I recently had the privilege of attending the SRECon conference in San Francisco. It’s in its third year and 650 attendees gathered to learn and share their experiences, insights and site reliability engineering (SRE) practices.
Most SRECon attendees either identified as SREs or were there to learn more about this new role and approach. While there was strong representation from the “unicorn” community (Google, Shopify, Twitter, Netflix and Linkedin), enterprises such as Capital One and Comcast were among the many exhibitors actively seeking to recruit SRE talent. The conference spirit was infused with enthusiasm, a willingness to share, innovative thinking and grassroots advice. It reminded me very much of my first DevOps Days in 2012. There is no doubt that interest in SRE is rapidly growing and worthy of attention by enterprise IT.

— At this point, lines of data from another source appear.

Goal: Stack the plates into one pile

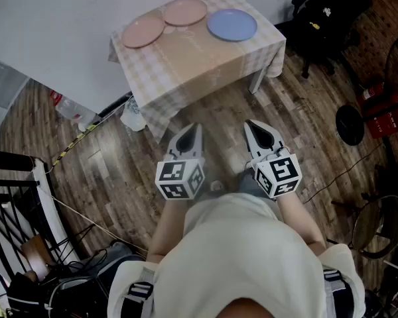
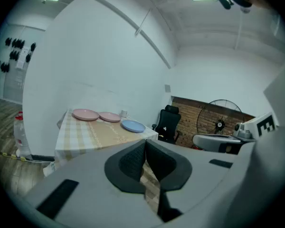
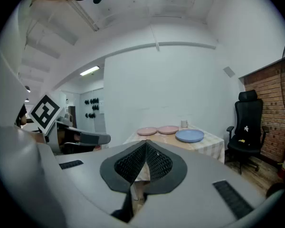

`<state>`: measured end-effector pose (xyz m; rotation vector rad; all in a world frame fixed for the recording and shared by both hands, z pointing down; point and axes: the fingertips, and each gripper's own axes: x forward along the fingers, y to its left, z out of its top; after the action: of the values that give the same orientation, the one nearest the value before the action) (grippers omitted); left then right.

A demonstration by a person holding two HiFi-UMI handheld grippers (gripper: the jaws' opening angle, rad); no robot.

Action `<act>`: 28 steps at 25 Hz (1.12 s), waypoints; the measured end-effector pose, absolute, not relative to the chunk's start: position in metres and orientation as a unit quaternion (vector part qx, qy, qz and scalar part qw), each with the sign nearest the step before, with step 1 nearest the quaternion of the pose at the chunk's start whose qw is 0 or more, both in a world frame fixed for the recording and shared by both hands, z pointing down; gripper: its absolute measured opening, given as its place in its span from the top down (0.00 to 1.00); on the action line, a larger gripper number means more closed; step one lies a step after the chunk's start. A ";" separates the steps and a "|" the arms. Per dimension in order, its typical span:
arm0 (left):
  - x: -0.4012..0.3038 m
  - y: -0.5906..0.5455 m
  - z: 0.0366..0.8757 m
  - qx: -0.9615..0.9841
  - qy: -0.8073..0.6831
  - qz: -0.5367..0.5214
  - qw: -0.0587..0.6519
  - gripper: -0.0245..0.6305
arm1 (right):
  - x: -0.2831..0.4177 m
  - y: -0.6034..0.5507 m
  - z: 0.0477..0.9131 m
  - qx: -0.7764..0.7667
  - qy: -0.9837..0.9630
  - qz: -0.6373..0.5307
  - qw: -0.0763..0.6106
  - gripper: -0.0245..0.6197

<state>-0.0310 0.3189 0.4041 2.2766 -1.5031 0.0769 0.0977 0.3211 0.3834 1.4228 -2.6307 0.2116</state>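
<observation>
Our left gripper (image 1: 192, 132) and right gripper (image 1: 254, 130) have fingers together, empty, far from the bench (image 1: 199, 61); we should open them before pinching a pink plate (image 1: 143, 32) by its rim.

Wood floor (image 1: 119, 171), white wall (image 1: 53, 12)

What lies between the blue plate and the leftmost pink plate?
A second pink plate lies there; the head view shows it.
</observation>
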 end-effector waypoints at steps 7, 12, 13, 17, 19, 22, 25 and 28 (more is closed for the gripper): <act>-0.038 0.317 0.403 0.818 -0.538 0.027 0.202 0.96 | 0.083 0.319 0.385 0.467 -0.878 0.070 0.077 0.96; -0.048 0.316 0.404 0.819 -0.537 0.028 0.200 0.96 | 0.067 0.317 0.385 0.456 -0.884 0.069 0.078 0.96; -0.050 0.316 0.404 0.819 -0.537 0.028 0.200 0.96 | 0.065 0.317 0.384 0.454 -0.885 0.069 0.078 0.96; -0.060 0.318 0.406 0.818 -0.538 0.029 0.201 0.96 | 0.053 0.319 0.384 0.448 -0.888 0.068 0.079 0.96; -0.064 0.319 0.408 0.818 -0.538 0.030 0.202 0.96 | 0.049 0.321 0.385 0.446 -0.889 0.072 0.077 0.96; -0.068 0.318 0.411 0.815 -0.541 0.033 0.204 0.96 | 0.049 0.321 0.386 0.451 -0.886 0.085 0.068 0.96; -0.068 0.318 0.415 0.813 -0.543 0.034 0.208 0.96 | 0.052 0.321 0.392 0.452 -0.884 0.099 0.064 0.96; -0.071 0.317 0.419 0.810 -0.547 0.036 0.209 0.96 | 0.050 0.317 0.396 0.447 -0.886 0.105 0.061 0.96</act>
<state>-0.0706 0.3167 0.4194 2.2541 -1.5213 0.1012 0.0504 0.3170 0.3957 1.3531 -2.6808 0.3170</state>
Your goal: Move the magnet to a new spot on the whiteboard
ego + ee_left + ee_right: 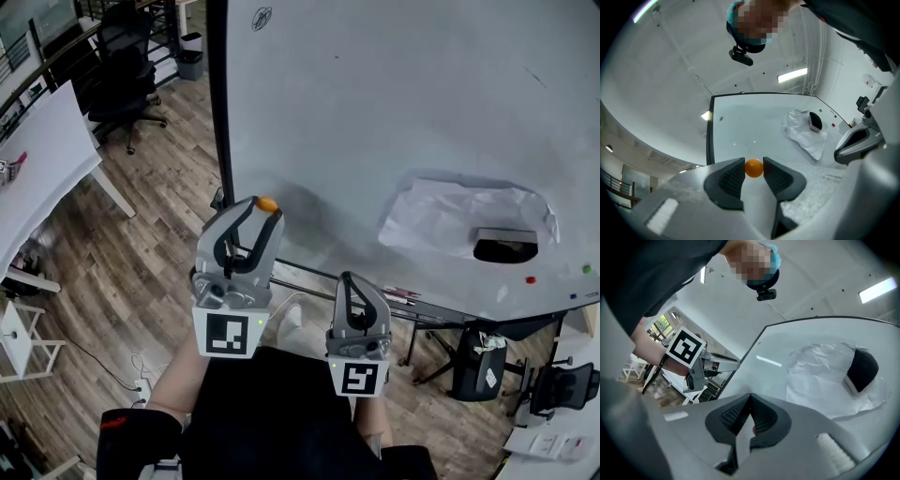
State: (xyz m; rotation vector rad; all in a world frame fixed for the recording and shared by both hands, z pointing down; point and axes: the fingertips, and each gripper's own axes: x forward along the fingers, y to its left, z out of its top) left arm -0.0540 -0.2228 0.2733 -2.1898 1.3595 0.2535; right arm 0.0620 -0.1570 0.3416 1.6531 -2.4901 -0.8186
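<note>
A small orange round magnet (267, 202) (753, 168) is pinched between the tips of my left gripper (263, 208) (753, 170), which is shut on it. It is held in front of the lower left part of the whiteboard (375, 112) (754, 126); whether it touches the board I cannot tell. My right gripper (349, 279) (750, 400) hangs lower and closer to me, jaws shut with nothing between them. A red magnet (531, 279), a green magnet (587, 269) and a blue magnet (573, 296) stick at the board's lower right.
A crumpled white paper (459, 220) (820, 376) and a black eraser (506, 246) (862, 369) are on the board at right. Markers (403, 295) lie on its tray. An office chair (127, 66), a bin (190, 56) and a white desk (37, 159) stand left.
</note>
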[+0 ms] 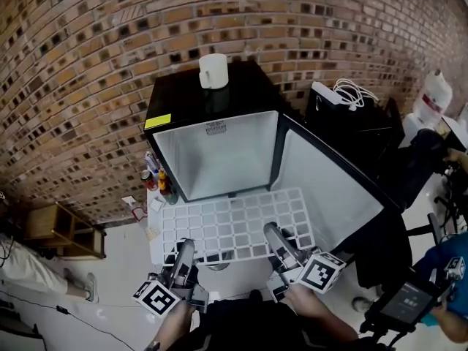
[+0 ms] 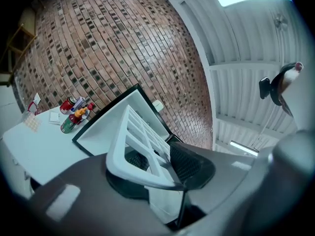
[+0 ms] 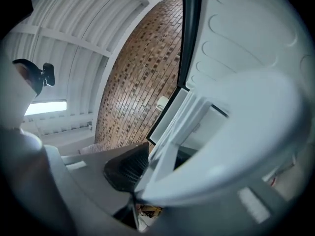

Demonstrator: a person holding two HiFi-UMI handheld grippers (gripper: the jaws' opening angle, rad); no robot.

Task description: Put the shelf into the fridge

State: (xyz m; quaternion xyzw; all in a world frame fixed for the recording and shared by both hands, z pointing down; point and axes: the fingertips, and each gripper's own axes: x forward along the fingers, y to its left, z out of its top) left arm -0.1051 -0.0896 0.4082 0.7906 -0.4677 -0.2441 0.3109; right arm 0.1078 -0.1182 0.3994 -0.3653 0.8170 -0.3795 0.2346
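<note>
Backed by brick wall [image 1: 88,50], facing open fridge [image 1: 216,152]. Clamping shelf [image 1: 234,224] by its near edge, left gripper [image 1: 183,250] and right gripper [image 1: 276,237] both closed on it, holding it level before the opening for sliding in.

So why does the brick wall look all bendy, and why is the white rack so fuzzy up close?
Head view: the wide lens bows the brick wall, but the shelf looks sharp. Left gripper view: bricks curve too, near shelf edge slightly soft. Right gripper view: the shelf is so close it blurs, and a ceiling light glares.
</note>
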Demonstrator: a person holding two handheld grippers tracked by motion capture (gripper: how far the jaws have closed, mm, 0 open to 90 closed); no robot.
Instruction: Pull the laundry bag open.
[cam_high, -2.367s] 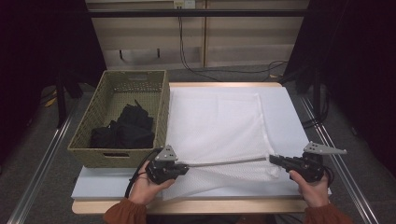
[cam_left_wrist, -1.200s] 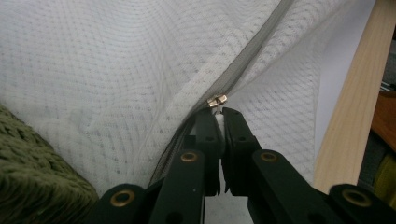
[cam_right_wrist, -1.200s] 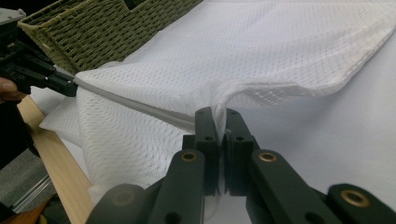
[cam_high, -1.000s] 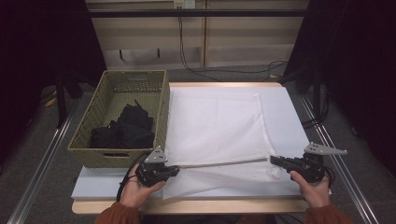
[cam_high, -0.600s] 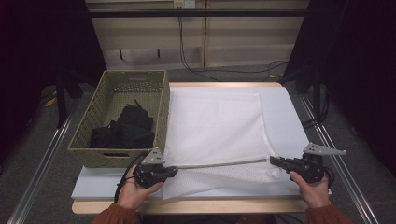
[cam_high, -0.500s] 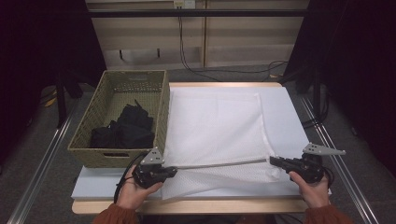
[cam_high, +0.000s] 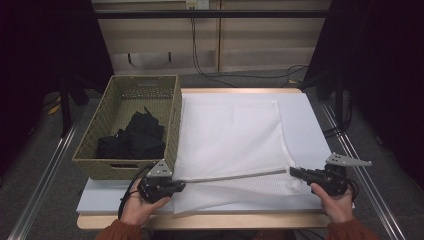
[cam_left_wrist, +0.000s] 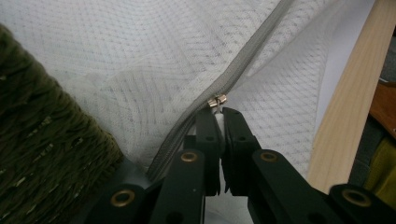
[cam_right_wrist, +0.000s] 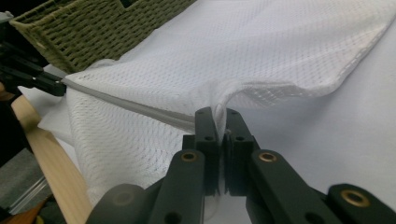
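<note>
While the white mesh bag (cam_high: 232, 135) lies spread over the middle of the table (cam_high: 310, 120), its near edge is lifted off the surface and stretched taut between the two tongs. The left gripper (cam_high: 172, 185), at about seven o'clock in the high view, has its jaws pressed together on the small metal zipper pull (cam_left_wrist: 216, 101) at the left end of the grey zipper (cam_high: 235, 175). In the left gripper view the pull sits right at the jaw tips, with the zipper running away toward one o'clock. The right gripper (cam_high: 296, 172), at about four o'clock in the high view, has its jaws clamped on the bag's near right corner, where the mesh bunches up between the tips in the right gripper view. A woven basket (cam_high: 170, 120) holding dark clothes (cam_high: 135, 140) stands just beside the bag at nine o'clock, its wall touching the mesh.
</note>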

The practice of site reliability engineering was born out of the book by the same name from Google. Interestingly, the SRE movement emerged separately from the DevOps movement—although there is little doubt that they are part of the same IT spectrum with similar customer value-driven goals. DevOps focuses on engineering continuous delivery to the point of deployment; SRE focuses on engineering continuous operations at the point of customer consumption. Both domains rely on sharing, culture, metrics and automation. Both require human and automated resources to ensure a seamless value stream and exceptional customer experience.

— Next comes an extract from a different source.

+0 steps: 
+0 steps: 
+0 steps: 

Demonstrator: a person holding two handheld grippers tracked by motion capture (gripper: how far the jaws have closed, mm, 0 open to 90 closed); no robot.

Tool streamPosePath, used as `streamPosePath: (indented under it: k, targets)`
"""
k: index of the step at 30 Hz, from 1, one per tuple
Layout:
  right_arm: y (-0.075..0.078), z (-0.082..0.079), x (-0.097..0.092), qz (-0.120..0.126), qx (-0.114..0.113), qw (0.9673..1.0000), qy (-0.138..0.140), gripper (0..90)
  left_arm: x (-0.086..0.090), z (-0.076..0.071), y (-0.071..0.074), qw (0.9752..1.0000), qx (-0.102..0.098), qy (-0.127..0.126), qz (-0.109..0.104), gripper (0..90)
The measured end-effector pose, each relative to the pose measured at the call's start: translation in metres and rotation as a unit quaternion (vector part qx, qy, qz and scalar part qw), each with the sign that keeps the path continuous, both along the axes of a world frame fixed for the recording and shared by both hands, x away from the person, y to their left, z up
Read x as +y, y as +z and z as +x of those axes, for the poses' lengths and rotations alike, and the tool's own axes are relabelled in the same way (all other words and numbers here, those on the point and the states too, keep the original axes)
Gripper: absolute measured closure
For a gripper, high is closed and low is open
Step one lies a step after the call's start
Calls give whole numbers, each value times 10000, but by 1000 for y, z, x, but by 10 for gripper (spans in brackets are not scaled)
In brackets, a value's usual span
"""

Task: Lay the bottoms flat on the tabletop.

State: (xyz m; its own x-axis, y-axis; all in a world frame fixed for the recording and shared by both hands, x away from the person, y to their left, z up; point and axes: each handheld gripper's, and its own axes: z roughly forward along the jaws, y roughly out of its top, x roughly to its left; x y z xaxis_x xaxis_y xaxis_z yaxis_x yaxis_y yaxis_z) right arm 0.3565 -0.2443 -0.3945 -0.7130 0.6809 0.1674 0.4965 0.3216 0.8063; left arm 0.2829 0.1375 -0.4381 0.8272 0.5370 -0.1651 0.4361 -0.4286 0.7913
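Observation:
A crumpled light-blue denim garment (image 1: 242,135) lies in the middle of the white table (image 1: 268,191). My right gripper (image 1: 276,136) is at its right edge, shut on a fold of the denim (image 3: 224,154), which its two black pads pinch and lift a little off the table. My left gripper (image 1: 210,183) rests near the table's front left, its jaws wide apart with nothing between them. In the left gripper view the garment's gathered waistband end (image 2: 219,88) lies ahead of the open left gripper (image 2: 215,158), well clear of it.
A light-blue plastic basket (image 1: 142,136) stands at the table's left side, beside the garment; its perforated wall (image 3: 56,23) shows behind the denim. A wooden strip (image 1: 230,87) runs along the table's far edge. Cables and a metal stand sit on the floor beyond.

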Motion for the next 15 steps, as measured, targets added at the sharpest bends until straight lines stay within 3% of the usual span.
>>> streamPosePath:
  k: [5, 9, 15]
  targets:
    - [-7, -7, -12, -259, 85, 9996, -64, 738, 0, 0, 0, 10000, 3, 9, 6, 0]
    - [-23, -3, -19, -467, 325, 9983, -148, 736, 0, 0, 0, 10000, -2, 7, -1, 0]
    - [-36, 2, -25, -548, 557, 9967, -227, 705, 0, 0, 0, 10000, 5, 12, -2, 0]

The role of the SRE is rapidly gaining momentum. Part systems administrator, part second tier support and part developer, SREs are encouraged to be inquisitive, to acquire new skills, to ask questions, to solve problems and to embrace automation. I asked several of the exhibitors what types of skills they were looking for in new SREs. The answers almost unilaterally included the ability to code as well as an unwavering thirst for knowledge and improvement—to find answers, solve problems and ensure the highest levels of reliability and availability.
I also can see a clear bridge between SRE with IT service management (ITSM). Many of the presenters spoke about the handling and management of late-night incidents, escalations, root cause analysis, service level objectives, availability metrics and other topics addressed in ITSM frameworks such as ITIL. The tools and process definitions may be different, the opportunity to instill agility into many of the ITSM processes to meet changing demands is certainly apparent.
What are the risks? To my mind the biggest risk is if SRE, DevOps, ITSM, Agile SDLC and other frameworks do not align and remain siloed outposts. SRE and DevOps are two sides of the same coin. Let’s hope that the SRE momentum catches up to DevOps and that enterprises begin to integrate both sets of practices as the norm.